Dictionary of National Biography, 1885-1900/Thompson, Theophilus
THOMPSON, THEOPHILUS (1807–1860), physician, son of Nathaniel Thompson, was born at Islington on 20 Sept. 1807. His early professional education was received at St. Bartholomew's Hospital and at Edinburgh, where he took the degree of M.D. in 1830, the subject of his inaugural dissertation being ‘De effectibus aliquando perniciosis missionis sanguinis.’ He also studied at Paris with Louis, Andral, and Dupuytren, and attended the lectures of Geoffroy Saint-Hilaire at the Jardin des Plantes. Soon after settling down to practice in London he was appointed physician to the Northern Dispensary, which office he held for fourteen years; he was also one of the lecturers at the Grosvenor Place school of medicine. In 1847 he was elected physician to the hospital for consumption, then situated in Marlborough Street; in this institution he took great interest, and his writings show how thoroughly he availed himself of his opportunities for studying the disease. He first introduced cod-liver oil into England, and was the first to give bismuth to arrest the diarrhœa of phthisis, and oxide of zinc for night sweats. The nomenclature of physical signs in lung affections, now in use, is largely due to his suggestions.

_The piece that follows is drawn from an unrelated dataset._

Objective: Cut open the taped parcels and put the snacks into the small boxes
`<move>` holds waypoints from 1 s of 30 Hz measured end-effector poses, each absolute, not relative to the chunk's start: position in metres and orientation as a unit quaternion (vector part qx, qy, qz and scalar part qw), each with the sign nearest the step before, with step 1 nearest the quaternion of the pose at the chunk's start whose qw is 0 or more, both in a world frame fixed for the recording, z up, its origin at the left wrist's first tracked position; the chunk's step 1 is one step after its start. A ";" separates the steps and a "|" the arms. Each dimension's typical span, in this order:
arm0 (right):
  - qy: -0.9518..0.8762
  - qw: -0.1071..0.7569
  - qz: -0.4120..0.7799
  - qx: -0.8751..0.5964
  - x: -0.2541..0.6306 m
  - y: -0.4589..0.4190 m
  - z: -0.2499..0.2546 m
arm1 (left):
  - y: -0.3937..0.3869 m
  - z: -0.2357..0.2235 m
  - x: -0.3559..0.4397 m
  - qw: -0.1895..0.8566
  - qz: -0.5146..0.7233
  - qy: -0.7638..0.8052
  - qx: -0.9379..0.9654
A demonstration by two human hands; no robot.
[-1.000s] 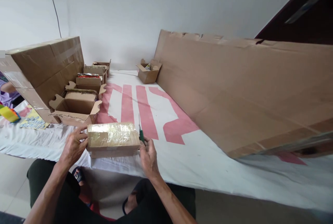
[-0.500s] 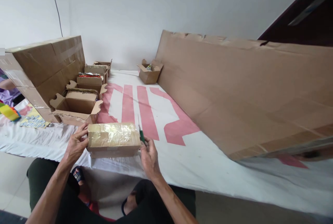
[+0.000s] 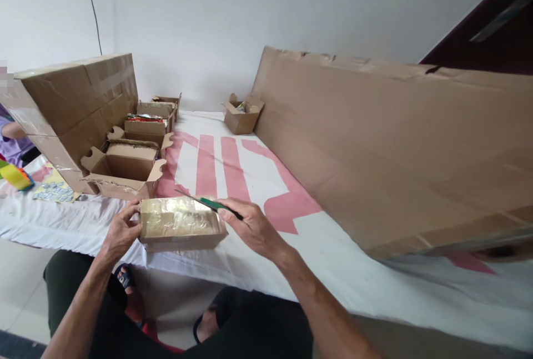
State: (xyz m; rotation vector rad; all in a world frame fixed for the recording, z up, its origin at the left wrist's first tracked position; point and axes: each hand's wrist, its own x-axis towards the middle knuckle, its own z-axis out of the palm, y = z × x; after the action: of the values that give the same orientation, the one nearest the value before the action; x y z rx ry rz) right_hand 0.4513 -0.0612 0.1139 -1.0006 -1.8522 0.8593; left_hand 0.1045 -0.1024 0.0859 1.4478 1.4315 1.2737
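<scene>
A small cardboard box (image 3: 179,224), its top covered in shiny clear tape, lies at the table's front edge. My left hand (image 3: 124,228) grips the box's left end, thumb in front and fingers at the side. In my right hand (image 3: 252,227) is a utility knife (image 3: 214,204) with a green handle, held over the box's right part. Its thin blade points left, along the top's far edge; whether it touches the tape I cannot tell. Just behind the box stands an open cardboard box (image 3: 122,173) with raised flaps.
Several open boxes run back along the large taped carton (image 3: 91,92) at left. A tall cardboard panel (image 3: 375,148) leans along the right. Near the wall sits another small open box (image 3: 242,117). A person's purple sleeve (image 3: 14,139) shows at far left.
My right hand has left the box's right end and swung the knife from upright to lying leftward over the top. My left hand keeps its grip on the box.
</scene>
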 end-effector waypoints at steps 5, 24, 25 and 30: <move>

Thompson was elected a fellow of the Royal Society in 1846, and in the ‘Proceedings’ of that society (vii. 41 and ix. 474) are two papers by him on the changes produced in the blood by the administration of cod-liver oil and cocoanut oil. He filled the presidential chairs of the Medical and Harveian societies, and contributed five papers to the ‘Transactions’ of the Royal Medical and Chirurgical Society. Thompson died on 11 Aug. 1860. He married the second daughter of Nathaniel Watkin of Stroud, Gloucestershire. Thompson was the author of: 1. ‘On the Improvement of Medicine,’ an oration, 1838. 2. ‘History of the Epidemics of Influenza in Great Britain from 1510 to 1837’ (Sydenham Soc.), 1852; a new edition bringing the subject down to 1890 was issued by his son, Dr. E. Symes Thompson, in 1890. 3. ‘Clinical Lectures on Pulmonary Consumption,’ 1854. 4. ‘Lettsomian Lectures on Pulmonary Consumption.’ He also contributed the articles ‘Chorea,’ ‘Hysteria,’ ‘Neuralgia,’ and ‘Influenza’ to Tweedie's ‘Library of Medicine.’ There are in the possession of the family a watercolour portrait by Alfred Essex and a miniature by William Essex.
[Lancet, 1860, ii. 276; Proc. Roy. Soc. vol. xi. p. xxxi; private information kindly supplied by his sons, Dr. E. Symes Thompson and Rev. A. P. Thompson.]